Work instruction |
Starting at the first line of the data, print every line up to and including the one with "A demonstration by", but no pictures.
%%
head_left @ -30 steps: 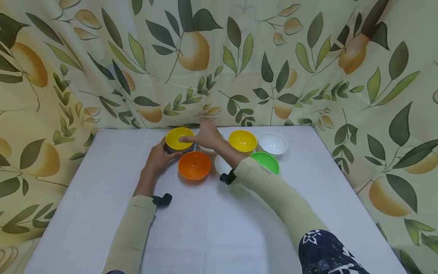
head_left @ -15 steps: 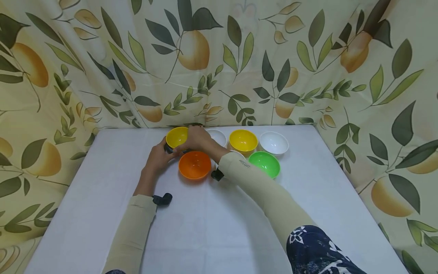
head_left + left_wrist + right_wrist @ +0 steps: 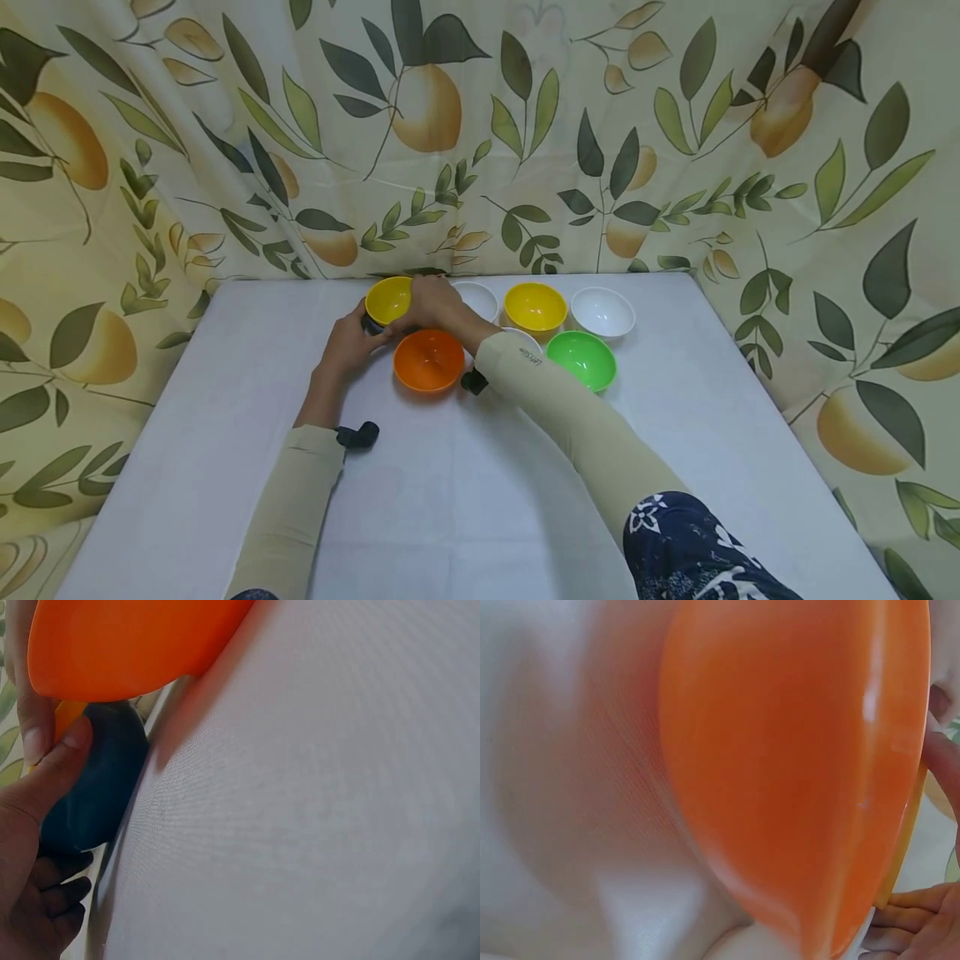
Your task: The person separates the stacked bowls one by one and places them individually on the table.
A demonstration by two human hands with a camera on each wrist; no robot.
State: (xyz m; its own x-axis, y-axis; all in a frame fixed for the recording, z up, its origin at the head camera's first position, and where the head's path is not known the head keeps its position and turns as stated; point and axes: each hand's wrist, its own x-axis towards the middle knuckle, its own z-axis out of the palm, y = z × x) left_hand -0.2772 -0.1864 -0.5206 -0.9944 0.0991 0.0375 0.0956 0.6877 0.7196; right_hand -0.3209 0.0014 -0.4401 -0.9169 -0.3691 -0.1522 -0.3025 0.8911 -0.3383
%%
Finished task |
head_left @ -30 steps: 
head_left @ -15 steps: 
head_left + left_wrist + right_wrist @ +0 steps: 
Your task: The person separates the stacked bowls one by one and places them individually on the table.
A demonstration by two human hands with a camera on each wrist; no robot.

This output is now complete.